Notable that he leads with African Americans, he with his so-white skin, a member of a religion which held that black people didn't have souls until the 1970's. "Marriage between a man and a woman is essential to the strength of society." This is interesting, too, since Mormons originally were polygamous, and splinter Mormon sects still are. "A family that's close enough to come together to have a meal together regularly." With all four wives? No, seriously, this is one of his formulae for making America better--make sure everyone gets married and has dinner with their children--as if the trend isn't radically in the opposite direction, as if couples working two jobs on different shifts are somehow not American. And the nice white people listening in the New Hampshire parish room are all nodding their heads, "Yes!"
Romney buys into the millennial American vision, having cited Ronald Reagan as his hero: "This is a unique nation." "The greatest land on earth," says Romney. Strengthening America, strengthening our families, strengthening our military and better managing government--turning his skills as the head of a firm that "turned firms around" to the federal government: these are his goals as President.
It is noticeable that the first item on his to-do list is to "defeat global Jihad," but it is also interesting that he says "not just militarily" all over the world, but by "helping the Muslims to figure out how they're going to get rid of the extreme…." He means extremists, but at least he doesn't use Giuliani's term, "Islamo-fascists."

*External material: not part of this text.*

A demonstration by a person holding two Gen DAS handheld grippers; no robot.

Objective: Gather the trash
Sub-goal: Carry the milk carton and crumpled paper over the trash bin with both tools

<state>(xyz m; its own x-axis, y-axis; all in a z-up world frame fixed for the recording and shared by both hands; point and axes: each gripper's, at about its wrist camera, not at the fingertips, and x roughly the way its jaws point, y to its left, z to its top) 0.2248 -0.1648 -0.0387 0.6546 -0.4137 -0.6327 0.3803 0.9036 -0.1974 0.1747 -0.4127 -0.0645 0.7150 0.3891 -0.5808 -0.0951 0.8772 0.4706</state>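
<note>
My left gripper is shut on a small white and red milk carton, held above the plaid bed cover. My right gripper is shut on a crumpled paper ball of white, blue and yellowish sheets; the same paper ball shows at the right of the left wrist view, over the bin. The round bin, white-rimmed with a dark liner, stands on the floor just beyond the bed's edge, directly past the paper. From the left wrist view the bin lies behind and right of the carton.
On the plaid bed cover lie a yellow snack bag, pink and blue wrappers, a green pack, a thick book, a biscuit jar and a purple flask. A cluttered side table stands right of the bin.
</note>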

Romney is soft-focus. Romney is smooth. Quite a contrast to the abrasive Mayor. But Mitt doesn't project warmth; he gives off the scent of cold, clear ice.
He's "optimistic for America," but I wonder, after he says this, what he sees as "America." Not those 68% of African Americans who've had children out of wedlock, not the 25% of "the rest of us."
He talks about Education as if the "Teachers Union" (there is more than one, but he doesn't seem to notice) is the only thing standing in the way of excellence. He likes the NCLB, likes the idea of testing, but he doesn't want the federal government to be directly involved; that's for the states: he worries that some "liberal President" will take hold of education and decide what should be taught. What, Liberal values, like diversity, like tolerance, like freedom of speech? How awful!
Romney has money--his own and a well-funded campaign--but perhaps his Mormonism will sink him. There are other factors that should tell against him in the primaries and the General Election: the fact that he was pro-choice and now is not; that he was for civil unions, but not gay marriage; that he governed a liberal state, not brilliantly; that his only real success was brokering a healthcare program he now claims and also disavows, since it's close to Hillary's proposed plan for the nation. In other words, Mitt Romney looks, at least, like everything he claims not to be: a political chameleon.
Seeing those steely blue eyes, though, you get the feeling that you saw someone like him before: in some grade B World War II movie; this person I remember was not one of the Americans; he was scary.